### Work item
Repeat only the lines below from the one containing "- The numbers" through the one containing "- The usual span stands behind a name", inclusive, exactly as written.

### Recorded information
┌────────

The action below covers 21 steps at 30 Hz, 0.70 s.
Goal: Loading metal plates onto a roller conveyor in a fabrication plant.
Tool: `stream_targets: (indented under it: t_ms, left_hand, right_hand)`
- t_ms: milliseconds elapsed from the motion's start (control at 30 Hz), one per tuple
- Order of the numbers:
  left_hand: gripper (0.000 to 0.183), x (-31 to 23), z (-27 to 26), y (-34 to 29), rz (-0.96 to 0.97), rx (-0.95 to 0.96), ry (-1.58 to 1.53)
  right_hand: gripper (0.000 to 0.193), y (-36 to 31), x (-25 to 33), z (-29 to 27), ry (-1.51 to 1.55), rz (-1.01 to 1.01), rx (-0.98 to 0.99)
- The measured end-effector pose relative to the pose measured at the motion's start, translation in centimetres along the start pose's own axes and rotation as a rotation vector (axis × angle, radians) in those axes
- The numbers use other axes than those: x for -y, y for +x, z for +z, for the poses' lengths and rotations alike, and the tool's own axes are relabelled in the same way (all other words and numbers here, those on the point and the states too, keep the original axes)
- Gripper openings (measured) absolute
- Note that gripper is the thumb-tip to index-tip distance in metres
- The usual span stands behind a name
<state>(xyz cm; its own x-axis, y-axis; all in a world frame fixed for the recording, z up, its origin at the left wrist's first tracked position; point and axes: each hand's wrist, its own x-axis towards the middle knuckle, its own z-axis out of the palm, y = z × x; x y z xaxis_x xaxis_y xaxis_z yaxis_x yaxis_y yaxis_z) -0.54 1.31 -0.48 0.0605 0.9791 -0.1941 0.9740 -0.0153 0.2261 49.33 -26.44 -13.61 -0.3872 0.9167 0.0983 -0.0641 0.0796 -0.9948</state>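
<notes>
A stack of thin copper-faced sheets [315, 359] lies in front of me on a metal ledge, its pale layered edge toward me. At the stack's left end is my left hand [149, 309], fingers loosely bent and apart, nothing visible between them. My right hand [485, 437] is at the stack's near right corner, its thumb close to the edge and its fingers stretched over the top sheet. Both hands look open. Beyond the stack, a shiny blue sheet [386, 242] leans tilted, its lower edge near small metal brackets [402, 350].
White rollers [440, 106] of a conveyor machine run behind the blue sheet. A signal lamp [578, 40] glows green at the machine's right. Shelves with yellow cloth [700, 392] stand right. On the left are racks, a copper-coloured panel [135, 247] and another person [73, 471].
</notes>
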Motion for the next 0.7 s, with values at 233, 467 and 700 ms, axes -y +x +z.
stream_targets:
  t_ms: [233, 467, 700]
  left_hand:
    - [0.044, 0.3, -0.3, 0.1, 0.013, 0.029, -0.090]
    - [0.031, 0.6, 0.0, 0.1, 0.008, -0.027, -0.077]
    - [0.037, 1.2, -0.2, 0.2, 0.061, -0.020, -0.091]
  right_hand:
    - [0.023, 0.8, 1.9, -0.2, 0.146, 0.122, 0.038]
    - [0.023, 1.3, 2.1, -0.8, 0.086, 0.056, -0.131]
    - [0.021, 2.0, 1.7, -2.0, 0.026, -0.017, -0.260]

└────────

### Answer to this problem
- The numbers use other axes than those: x for -y, y for +x, z for +z, for the poses' lengths and rotations alike, and the tool's own axes are relabelled in the same way (all other words and numbers here, those on the point and the states too, keep the original axes)
- Gripper openings (measured) absolute
- Note that gripper is the thumb-tip to index-tip distance in metres
- The usual span stands behind a name

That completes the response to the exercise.